Familiar passages on the winemaking process will bore most Sonoma County residents; this is a documentary for the Tool fans who lined up at Whole Foods markets last year to have their bottles of Keenan's Caduceus label signed in person. Much of it comes off as an advertisement for them while being a critique of the snooty wine world ("If you have a Wal-Mart-y palate, you have a Wal-Mart palate," Keenan says, "That's fine. You have to trust what you like."). References to The Royal Tenenbaums and tipsy talk with actress Milla Jojovich and comedian Patton Oswalt, who offers Keenan offbeat marketing tips, enforces the left-field approach.
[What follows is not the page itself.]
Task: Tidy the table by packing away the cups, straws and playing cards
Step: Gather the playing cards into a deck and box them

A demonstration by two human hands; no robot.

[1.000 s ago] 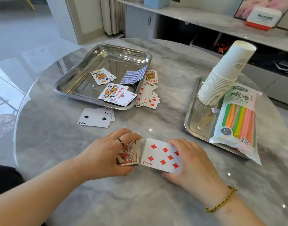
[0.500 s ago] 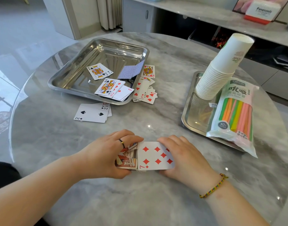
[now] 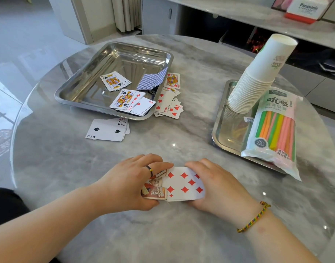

Whether or not Tool fans will embrace the documentary is dependent on how far they've been willing to follow Keenan thus far. Perpetually uncomfortable with fame, the singer uses a recurring fake talk show and a blatantly staged reality-show pitch in the film to underscore his unease. One thing rises above these gimmicks, though, and that's Keenan's honest, no-bullshit passion. He says it best when discussing what Tool fans can get out of his new career: "They'll discover a world that has more to do with wine and art and cuisine," he says, "than with short-tempered rock stars."